Dorothy Squires - Emily Remembers...

Emily’s mother, Joyce Golding, a well-respected variety performer and impressionist during the Fifties, appearing on the stage, as well as broadcasting on radio and TV, also recalls Roger fondly.  “We appeared together in a pantomime Jack And The Beanstalk at the Brixton Empress Theatre and duetted the popular song No Two People Were So In Love.  I remember that the orchestra started, and they decided to send us up by playing the music in the wrong key!  Roger was on TV just a few years ago, being interviewed about his career, and he mentioned that we had worked together in panto.”

Joyce continues: “He was a nice man and in fact, I knew Roger before Dorothy had even met him.  Dorothy and I had a mutual friend Betty Newman, who Dorothy had gone to school with in Wales and who was Anna Neagle’s under-study.  I was with my husband Fred, who was Dorothy’s brother, and Betty at Streatham Ice Rink when Roger walked in with his first wife, the ice skater Doorn Van Steyn.  I think that they were living in Streatham at the time. Roger was a friend of Betty’s so we were introduced.  At the time he was in the successful West End play The Little Hut, understudying an actor called David Tomlinson.  Later, of course, Betty invited Roger to a party at Dorothy’s home in Bexley and the rest of the story is well documented.”

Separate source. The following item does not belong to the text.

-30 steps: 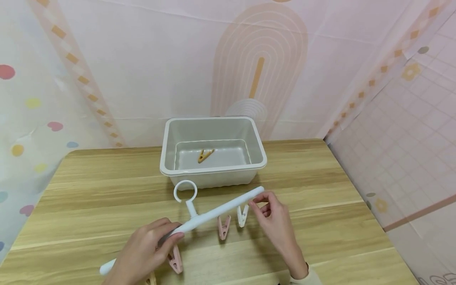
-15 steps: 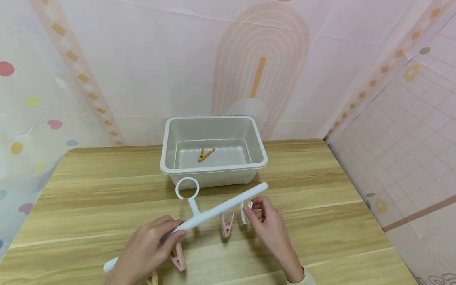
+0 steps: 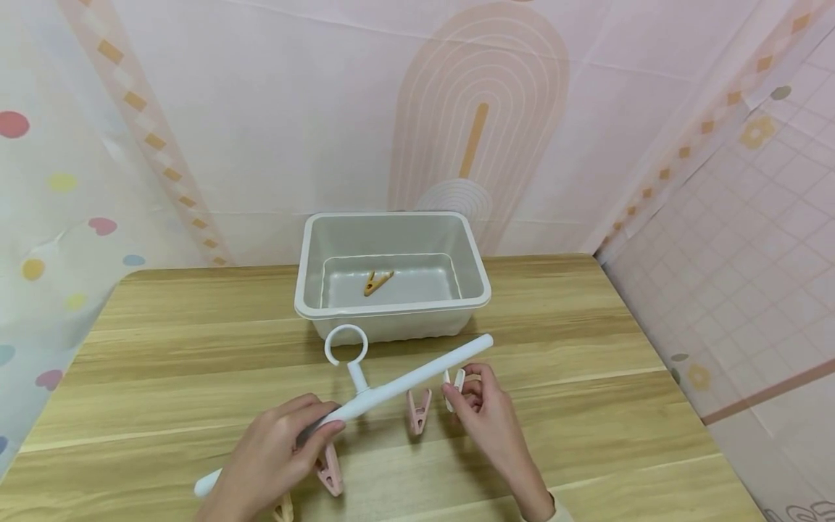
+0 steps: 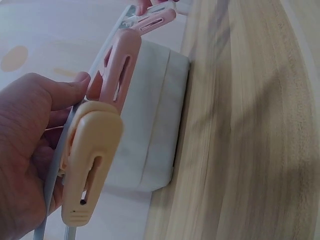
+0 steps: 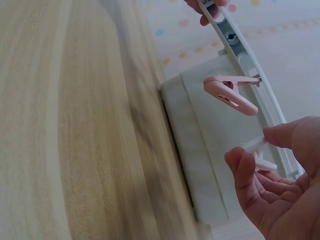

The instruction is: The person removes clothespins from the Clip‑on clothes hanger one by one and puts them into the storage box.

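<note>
My left hand (image 3: 270,453) grips the bar of a light-blue clip hanger (image 3: 417,376), left of its round open hook (image 3: 347,328). The bar slants up to the right, raised over the table. Two pink clips (image 3: 418,413) (image 4: 120,70) hang from the bar, one right beside my left fingers. A cream clip (image 4: 93,160) hangs further along, mostly hidden by my left hand in the head view. By the bar's right end, my right hand (image 3: 489,424) pinches a white clip (image 5: 257,152) between thumb and fingers. The fingers partly cover that clip.
A grey plastic tub (image 3: 391,313) stands on the wooden table (image 3: 189,333), just behind the hanger. Inside it lies a mustard-coloured clip (image 3: 377,283). A patterned cloth wall (image 3: 293,130) rises behind the table.
My right hand has gone from beside the white clip to pinching it, with the fingers lower on it. The hanger has shifted slightly right, its right end a little higher.
</note>
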Motion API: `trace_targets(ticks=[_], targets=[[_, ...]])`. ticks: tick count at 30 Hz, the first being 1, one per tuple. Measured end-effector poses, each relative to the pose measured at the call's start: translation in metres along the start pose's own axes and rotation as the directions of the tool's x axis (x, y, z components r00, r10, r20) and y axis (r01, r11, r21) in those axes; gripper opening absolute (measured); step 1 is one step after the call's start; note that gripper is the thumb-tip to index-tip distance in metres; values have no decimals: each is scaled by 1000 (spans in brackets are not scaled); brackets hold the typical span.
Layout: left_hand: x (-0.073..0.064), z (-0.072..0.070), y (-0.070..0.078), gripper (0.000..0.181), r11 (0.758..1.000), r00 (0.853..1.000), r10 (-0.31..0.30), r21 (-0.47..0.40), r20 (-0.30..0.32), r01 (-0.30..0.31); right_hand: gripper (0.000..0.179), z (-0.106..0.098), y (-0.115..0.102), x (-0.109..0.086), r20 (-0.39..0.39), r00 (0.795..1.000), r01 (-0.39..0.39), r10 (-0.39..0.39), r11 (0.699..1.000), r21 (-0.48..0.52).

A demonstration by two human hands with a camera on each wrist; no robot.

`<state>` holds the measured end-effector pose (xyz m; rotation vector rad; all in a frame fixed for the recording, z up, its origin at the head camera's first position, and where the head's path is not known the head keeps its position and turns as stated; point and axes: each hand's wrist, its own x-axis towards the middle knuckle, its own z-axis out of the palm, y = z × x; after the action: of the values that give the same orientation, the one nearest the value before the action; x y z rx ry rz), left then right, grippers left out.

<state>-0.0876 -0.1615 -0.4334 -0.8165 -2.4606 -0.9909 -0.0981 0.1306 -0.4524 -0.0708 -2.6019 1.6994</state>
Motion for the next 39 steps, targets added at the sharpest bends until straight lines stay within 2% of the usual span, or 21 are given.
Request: trace_targets(ticks=[2,5,8,11,14,17,20,24,25,27,28,31,33,34,36,39], targets=[[0,1,-1,18,1000,1000,7,3,-4,-7,39,-1,0,0,31,999,-26,24,998,51],[0,2,-2,19,1000,1000,17,8,-14,-17,38,-4,1,1,135,990,-64,42,984,164],[0,3,-3,20,1000,999,24,6,-29,-24,39,-10,3,1,263,964,-110,35,955,276],[0,3,-3,21,1000,999,22,-13,-40,-23,39,-16,4,0,344,939,-137,15,932,335],[0,5,-3,20,999,999,28,-38,-42,-30,40,-19,4,1,345,938,-147,22,929,340],[0,5,-4,17,998,998,47,-49,-35,-49,41,-18,2,1,285,958,-137,43,938,318],[0,5,-5,16,996,997,71,-55,-22,-72,34,-18,-1,0,196,979,-95,51,970,224],[1,2,-7,17,993,994,108,-48,-6,-108,16,-19,-4,1,90,996,8,-7,1000,-10],[1,1,-7,18,992,993,115,-42,1,-115,14,-20,-4,1,69,997,46,-41,996,-81],[2,0,-7,18,992,992,123,-28,21,-122,12,-21,-5,1,39,992,127,-122,968,-217],[2,-1,-7,17,992,992,125,-19,33,-125,14,-22,-5,2,32,986,166,-164,944,-284],[2,0,-6,15,991,989,131,9,69,-132,17,-22,-6,1,4,955,266,-298,848,-458],[1,1,-5,13,990,988,135,21,77,-137,18,-22,-6,1,-17,938,288,-345,807,-515],[1,2,-5,14,991,988,134,18,74,-136,19,-21,-6,1,-29,932,293,-362,797,-527],[0,4,-5,15,992,991,126,9,51,-127,20,-20,-5,1,-51,929,289,-366,806,-517],[0,4,-6,21,994,994,106,0,-6,-106,21,-19,-3,1,-66,943,263,-325,856,-446]])
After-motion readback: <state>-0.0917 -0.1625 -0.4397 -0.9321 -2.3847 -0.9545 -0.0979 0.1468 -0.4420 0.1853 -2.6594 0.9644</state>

Joyce met Dorothy’s brother Fred – also known as William Squires – when she was working in Blackpool.  “At the time Fred was Dorothy’s manager and he asked me out, but the Squires family didn’t think that I was good enough for their little boy!  Funnily enough years many later Dorothy was exactly the same about Emily’s boyfriends – none of them were ever good enough for her!”

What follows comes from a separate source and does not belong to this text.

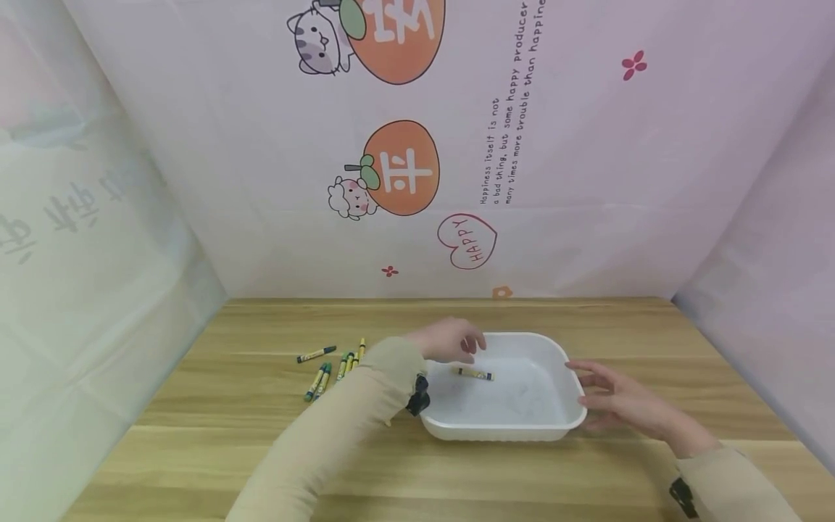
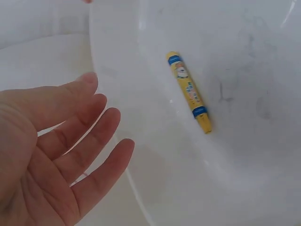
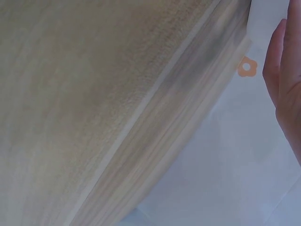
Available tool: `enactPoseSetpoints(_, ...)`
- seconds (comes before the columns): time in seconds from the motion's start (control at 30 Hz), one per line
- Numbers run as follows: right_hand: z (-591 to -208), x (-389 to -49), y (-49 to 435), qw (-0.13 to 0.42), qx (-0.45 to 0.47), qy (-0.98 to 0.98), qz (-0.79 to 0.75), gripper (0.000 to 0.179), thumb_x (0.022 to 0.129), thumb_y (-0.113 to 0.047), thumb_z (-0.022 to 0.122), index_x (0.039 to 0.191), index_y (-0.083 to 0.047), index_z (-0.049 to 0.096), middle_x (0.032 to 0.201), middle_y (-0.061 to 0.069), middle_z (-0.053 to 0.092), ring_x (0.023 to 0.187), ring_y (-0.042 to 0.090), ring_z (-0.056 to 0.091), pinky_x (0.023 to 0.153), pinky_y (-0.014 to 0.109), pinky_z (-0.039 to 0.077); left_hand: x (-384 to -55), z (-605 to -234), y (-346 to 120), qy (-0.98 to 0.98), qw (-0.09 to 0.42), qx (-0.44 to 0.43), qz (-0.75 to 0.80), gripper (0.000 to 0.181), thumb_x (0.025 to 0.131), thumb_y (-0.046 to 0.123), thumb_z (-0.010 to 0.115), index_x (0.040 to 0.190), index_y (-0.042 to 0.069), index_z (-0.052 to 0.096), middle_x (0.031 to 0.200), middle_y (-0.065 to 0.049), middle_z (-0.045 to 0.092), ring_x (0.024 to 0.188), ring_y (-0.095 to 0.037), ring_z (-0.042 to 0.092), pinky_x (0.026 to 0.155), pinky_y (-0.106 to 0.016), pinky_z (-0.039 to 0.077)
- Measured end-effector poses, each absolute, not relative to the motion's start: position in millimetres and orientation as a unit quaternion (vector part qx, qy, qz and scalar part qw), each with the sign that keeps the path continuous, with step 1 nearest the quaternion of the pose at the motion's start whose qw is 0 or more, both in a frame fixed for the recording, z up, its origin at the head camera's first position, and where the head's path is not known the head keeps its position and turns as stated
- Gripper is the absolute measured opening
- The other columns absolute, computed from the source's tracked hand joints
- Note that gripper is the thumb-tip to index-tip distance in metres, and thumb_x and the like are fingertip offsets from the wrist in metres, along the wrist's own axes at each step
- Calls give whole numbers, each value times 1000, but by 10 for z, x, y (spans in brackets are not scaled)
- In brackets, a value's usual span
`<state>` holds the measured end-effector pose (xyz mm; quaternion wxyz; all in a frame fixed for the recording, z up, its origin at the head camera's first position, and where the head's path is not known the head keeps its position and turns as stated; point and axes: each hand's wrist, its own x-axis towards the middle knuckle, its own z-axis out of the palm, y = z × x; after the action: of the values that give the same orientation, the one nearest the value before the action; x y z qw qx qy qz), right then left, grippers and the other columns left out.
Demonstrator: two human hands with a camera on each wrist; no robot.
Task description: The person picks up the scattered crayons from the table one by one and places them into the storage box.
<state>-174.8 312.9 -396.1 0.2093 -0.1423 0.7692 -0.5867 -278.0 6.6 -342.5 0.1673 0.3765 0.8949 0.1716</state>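
Note:
A white plastic tray sits on the wooden table, and one yellow crayon with blue bands lies on its floor near the left end. My left hand hovers over the tray's left rim, fingers loosely bent and apart, holding nothing. In the left wrist view its fingertips overlap the rim, a short way from the crayon. My right hand rests its fairly straight fingers against the right end of the tray, fingertips at the rim. The right wrist view catches only part of this hand beside the white tray.
Several more crayons lie in a loose group on the table left of the tray, partly behind my left sleeve. A single dark-banded crayon lies apart behind them. White printed sheets wall in the table's back and sides.

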Motion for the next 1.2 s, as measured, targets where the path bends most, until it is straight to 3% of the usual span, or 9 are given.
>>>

Emily is keen to scotch persistent rumours that Dorothy was a drinker or, worse still, performed onstage while under the influence.  “She never really drank – Dorothy only had to have a couple of drinks for it to have an effect.  She was certainly never, ever drunk onstage.  That’s what made me so angry about the book and subsequent television series of The Long Firm in which Dorothy was depicted as being inebriated while performing.  I remember that she would perhaps have one glass of sherry before she went onstage, probably to give her confidence, and later it was just a glass of wine.  But she was too much of a professional to allow drink to affect her performances, and she never swore onstage either which was another myth perpetuated by The Long Firm.”